A typical system’s operation during the summer season is presented next. The focus is shifted to the Greek system electricity demand curve during a hot day in the end of June 2021 (Figure 13). This was a hot period with several heat waves. During the weekdays, a very high characteristic noon peak is observed, reaching 8.5 GW. This significantly exceeds the evening peak, due to the higher space cooling demand.
On the other hand, when the hourly PV generation, which is very big reaching about 1.6 GW, is subtracted, the evening peak for the non-PV load becomes higher, reaching 6.8 GW. On the other hand, the evening ramp is not very high, maximizing between 18:00 and 19:00. It requires a flexible power unit of 430 MW for just 1 h. During this hot summer season, the maximum ramp rate for the day, at about 450 GW/h is observed between the hours 05:00 and 06:00 during the morning ramp-up. This would require additional flexibility, with open cycle gas turbines or similar units. As seen in this Figure, a further increase in the installation of PV units assists the electricity grid to face the morning ramp rate with reduced flexibility. This increase in PV-installed capacity will be beneficial for all day, since the Greek system is seen to exploit high power levels ranging between 2.5 and 3.5 GW of fossil electricity during the specific 24-h period, out of which a significant part is fueled by natural gas.

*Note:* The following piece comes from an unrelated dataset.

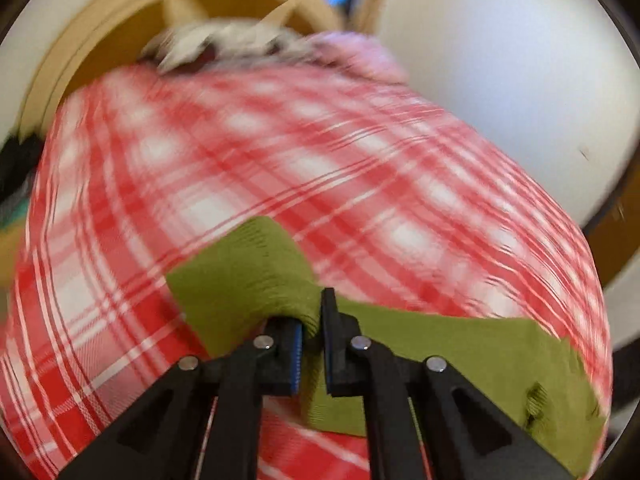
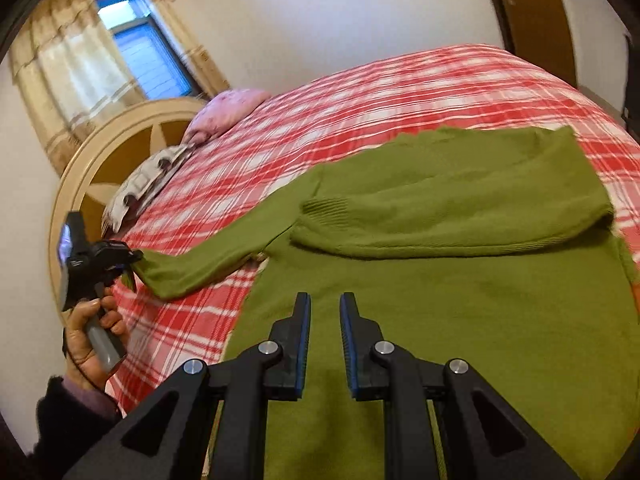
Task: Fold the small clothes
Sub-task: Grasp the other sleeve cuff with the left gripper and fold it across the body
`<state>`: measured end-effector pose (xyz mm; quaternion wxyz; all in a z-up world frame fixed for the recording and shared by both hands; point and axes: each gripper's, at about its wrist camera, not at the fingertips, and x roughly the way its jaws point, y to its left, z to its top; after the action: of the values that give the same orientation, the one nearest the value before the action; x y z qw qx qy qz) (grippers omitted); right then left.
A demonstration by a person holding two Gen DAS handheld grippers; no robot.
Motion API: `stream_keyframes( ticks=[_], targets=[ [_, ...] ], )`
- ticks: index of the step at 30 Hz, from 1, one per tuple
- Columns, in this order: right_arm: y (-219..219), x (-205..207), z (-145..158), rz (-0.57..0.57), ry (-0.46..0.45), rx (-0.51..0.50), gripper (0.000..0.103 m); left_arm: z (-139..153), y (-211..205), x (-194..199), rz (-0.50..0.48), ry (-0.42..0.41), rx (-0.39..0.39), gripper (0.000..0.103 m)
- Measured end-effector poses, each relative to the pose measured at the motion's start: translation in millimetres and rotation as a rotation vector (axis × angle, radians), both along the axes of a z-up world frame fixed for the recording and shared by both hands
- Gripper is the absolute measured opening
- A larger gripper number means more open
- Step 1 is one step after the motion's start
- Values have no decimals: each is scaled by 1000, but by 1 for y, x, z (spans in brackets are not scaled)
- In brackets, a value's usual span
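Through the left wrist camera, blurred by motion, the left gripper (image 1: 312, 340) has its jaws clamped on the cuff of the green sweater (image 1: 248, 276), the sleeve bunched between the blue pads and spilling to either side. Beneath it spreads the red plaid bedspread (image 1: 240, 152), with a pink pillow (image 1: 356, 52) and a cream headboard (image 1: 120, 20) at the far end.

From the right wrist camera, the right gripper (image 2: 325, 340) hovers over the sweater's body (image 2: 480, 320), jaws parted and holding nothing. The sweater lies flat on the bedspread (image 2: 400, 92), one sleeve folded across the chest, the other stretched out to the left gripper (image 2: 136, 258), held by the person's left hand (image 2: 90, 332) off the bed's edge. A curtained window (image 2: 132, 40) and a brown door (image 2: 536, 16) show behind.
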<state>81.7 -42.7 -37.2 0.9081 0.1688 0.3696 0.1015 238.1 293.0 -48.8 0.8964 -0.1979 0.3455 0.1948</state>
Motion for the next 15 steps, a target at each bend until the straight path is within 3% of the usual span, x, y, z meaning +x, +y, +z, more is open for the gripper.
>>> stream_keyframes(
  ticks=[4,8,12,15],
  targets=[
    [-38,-9,3,-94,-7,35,16,40,-99,7,-209,-86,129,8],
    [-74,-21,5,-179,-9,48,16,57,-200,8,-427,-147,188,8],
    [-103,-34,2,-247,-5,53,16,43,-295,9,-610,-133,198,8],
    [-120,-42,-4,-279,12,55,16,23,-337,12,-692,-95,192,8]
  ],
)
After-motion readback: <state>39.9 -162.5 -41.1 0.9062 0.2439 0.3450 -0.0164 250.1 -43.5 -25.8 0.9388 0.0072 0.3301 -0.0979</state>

Figure 14 presents, for comparison, the simulated system’s operation in the first days of July. These days are similar to the ones that are presented in Figure 13. The heat pump operates frequently in cooling mode to address the high cooling loads of the successive heat waves.
Starting from 4042 h, high ambient temperatures are seen to significantly increase the operation and electricity consumption of the heat pump during the hot hours. The ground-source heat pump is very efficient in cooling operation because of the significant heat capacity of the ground boreholes. The battery aggregate constantly keeps a high state of charge levels, in the range 90–100% FSC. These levels are supported by the high production levels of the rooftop PV installation, which outperforms the house’s loads and electric cars’ demand. After 4080 h, the ambient temperature levels are reduced, the heat pump’s consumption drops, and the battery charging levels stabilize even higher (95–100% FSC). The batteries stay fully charged during the noon hours, the house becomes again a net electricity producer and exports high levels of electric power to the grid. This is presented in Figure 15, which concerns the first day (Monday) of the specific week, which has the highest ambient temperature levels, exceeding 45 °C. The variation of power levels that are exported to the grid, peaking at 150 kW at 12:00 h and continuing at high levels until 15:00, is shown superimposed. The transient behavior of the batteries FSC may be clearly correlated to the PV production and the load profiles of the house, EVs and the heat pump. As usual, the main battery charging task is shifted to the morning hours, where plenty of PV electricity is available during the sunny days.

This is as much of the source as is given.